- Your task:
Print nothing but the lines below starting at the line that holds "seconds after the" and ending at the line that holds "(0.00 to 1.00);", including both, each exactly as written.

(Record excerpts)

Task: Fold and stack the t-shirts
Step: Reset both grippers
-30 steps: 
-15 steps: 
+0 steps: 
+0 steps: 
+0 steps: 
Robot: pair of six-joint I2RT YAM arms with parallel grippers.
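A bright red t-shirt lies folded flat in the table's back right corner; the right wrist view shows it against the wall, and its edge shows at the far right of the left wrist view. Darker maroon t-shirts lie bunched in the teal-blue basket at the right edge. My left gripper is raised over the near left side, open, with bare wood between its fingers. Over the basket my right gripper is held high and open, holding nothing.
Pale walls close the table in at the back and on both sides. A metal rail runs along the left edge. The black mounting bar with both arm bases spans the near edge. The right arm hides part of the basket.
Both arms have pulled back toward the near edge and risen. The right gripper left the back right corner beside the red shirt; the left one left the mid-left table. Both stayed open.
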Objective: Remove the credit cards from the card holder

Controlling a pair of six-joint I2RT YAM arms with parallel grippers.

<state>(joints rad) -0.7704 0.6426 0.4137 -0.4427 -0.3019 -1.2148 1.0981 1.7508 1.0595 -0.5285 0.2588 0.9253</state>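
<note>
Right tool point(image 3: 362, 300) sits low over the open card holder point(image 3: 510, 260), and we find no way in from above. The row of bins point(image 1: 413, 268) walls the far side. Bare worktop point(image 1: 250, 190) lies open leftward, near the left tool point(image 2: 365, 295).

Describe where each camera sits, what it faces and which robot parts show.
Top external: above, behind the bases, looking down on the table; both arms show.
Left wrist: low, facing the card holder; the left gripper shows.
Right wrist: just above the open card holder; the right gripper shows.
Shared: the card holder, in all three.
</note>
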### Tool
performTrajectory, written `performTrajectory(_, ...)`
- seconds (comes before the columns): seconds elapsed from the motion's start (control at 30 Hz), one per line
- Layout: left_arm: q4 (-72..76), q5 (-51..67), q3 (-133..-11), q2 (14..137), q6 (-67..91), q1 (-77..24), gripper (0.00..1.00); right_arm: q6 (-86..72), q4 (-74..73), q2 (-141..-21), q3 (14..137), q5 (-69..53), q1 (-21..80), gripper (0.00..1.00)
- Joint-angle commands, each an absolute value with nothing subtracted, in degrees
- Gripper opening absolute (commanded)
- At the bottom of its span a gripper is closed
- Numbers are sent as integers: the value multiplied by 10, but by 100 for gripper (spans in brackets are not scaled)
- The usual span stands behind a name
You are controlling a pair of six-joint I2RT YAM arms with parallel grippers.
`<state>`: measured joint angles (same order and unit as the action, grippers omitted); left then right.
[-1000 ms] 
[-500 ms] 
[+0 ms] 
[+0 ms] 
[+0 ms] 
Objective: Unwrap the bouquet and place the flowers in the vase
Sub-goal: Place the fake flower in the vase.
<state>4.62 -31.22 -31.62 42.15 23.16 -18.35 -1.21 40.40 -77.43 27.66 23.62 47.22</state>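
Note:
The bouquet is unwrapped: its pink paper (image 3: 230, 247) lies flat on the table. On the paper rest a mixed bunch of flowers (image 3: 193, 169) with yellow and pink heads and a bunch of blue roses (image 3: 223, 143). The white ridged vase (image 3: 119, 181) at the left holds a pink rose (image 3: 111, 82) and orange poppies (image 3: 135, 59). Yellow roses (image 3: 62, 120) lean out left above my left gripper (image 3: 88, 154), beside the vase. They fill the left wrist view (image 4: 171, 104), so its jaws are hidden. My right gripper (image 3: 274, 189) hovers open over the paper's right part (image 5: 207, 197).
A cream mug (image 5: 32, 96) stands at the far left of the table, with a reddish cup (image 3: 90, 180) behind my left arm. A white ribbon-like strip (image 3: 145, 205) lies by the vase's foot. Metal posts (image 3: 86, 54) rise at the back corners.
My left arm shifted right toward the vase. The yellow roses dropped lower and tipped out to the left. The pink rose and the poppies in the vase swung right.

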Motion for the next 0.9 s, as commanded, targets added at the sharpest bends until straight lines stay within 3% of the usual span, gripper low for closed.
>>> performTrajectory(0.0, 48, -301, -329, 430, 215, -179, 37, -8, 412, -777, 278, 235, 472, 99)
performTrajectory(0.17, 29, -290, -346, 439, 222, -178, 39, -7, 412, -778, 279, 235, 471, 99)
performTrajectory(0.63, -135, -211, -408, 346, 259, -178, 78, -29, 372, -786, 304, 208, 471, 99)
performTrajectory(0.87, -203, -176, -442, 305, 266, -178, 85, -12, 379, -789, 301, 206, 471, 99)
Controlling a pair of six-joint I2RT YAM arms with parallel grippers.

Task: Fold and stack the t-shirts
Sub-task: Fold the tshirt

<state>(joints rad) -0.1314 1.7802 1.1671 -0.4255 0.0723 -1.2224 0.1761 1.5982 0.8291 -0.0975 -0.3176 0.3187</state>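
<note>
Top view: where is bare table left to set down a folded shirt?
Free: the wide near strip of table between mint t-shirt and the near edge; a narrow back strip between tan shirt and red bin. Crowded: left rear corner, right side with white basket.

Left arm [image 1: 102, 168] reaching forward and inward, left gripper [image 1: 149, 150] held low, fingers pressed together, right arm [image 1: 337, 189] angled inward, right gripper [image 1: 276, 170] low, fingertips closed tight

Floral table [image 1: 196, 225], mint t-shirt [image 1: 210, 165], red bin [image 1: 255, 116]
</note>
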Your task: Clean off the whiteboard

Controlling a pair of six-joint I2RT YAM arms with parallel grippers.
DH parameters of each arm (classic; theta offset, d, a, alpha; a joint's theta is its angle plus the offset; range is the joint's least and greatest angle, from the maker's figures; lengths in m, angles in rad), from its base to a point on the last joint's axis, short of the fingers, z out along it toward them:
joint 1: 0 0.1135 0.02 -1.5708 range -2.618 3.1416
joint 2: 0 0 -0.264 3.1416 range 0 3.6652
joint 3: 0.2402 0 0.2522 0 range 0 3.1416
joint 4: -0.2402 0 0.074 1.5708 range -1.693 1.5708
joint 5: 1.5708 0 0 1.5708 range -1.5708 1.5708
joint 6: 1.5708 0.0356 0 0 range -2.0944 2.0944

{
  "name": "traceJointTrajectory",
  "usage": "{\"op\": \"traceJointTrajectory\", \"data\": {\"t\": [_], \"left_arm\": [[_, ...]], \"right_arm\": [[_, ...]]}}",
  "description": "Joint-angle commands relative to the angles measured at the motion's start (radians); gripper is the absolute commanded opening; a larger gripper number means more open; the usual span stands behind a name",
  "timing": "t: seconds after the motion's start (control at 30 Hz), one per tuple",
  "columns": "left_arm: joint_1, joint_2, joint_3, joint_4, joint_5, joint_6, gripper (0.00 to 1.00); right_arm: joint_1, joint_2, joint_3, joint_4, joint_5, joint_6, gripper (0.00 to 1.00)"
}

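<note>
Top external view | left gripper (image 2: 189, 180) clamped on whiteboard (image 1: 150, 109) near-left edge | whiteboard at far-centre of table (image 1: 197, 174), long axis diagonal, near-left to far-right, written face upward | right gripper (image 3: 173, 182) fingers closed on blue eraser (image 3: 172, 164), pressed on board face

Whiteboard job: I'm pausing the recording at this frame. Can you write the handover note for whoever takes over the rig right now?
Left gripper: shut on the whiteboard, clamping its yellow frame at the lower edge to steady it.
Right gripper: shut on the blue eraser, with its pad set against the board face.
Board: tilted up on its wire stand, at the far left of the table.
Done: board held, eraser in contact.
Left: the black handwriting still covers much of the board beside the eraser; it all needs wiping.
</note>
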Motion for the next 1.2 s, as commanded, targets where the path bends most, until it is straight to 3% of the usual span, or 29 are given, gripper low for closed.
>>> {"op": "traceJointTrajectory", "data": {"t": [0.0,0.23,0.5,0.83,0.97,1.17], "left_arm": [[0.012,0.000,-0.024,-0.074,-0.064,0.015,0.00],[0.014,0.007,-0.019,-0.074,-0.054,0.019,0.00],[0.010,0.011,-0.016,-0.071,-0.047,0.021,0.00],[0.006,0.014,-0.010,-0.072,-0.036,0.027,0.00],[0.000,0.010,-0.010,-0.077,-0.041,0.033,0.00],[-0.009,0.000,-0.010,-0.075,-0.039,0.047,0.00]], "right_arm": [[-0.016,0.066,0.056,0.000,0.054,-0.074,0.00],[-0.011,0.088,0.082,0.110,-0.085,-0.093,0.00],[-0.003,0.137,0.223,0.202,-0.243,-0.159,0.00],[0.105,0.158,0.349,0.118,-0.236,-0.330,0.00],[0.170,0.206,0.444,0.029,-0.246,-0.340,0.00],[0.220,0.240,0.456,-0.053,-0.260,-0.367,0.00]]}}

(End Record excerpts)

- Response area:
  "timing": "t: seconds after the motion's start (control at 30 Hz), one per tuple",
  "columns": "left_arm: joint_1, joint_2, joint_3, joint_4, joint_5, joint_6, gripper (0.00 to 1.00); right_arm: joint_1, joint_2, joint_3, joint_4, joint_5, joint_6, gripper (0.00 to 1.00)"

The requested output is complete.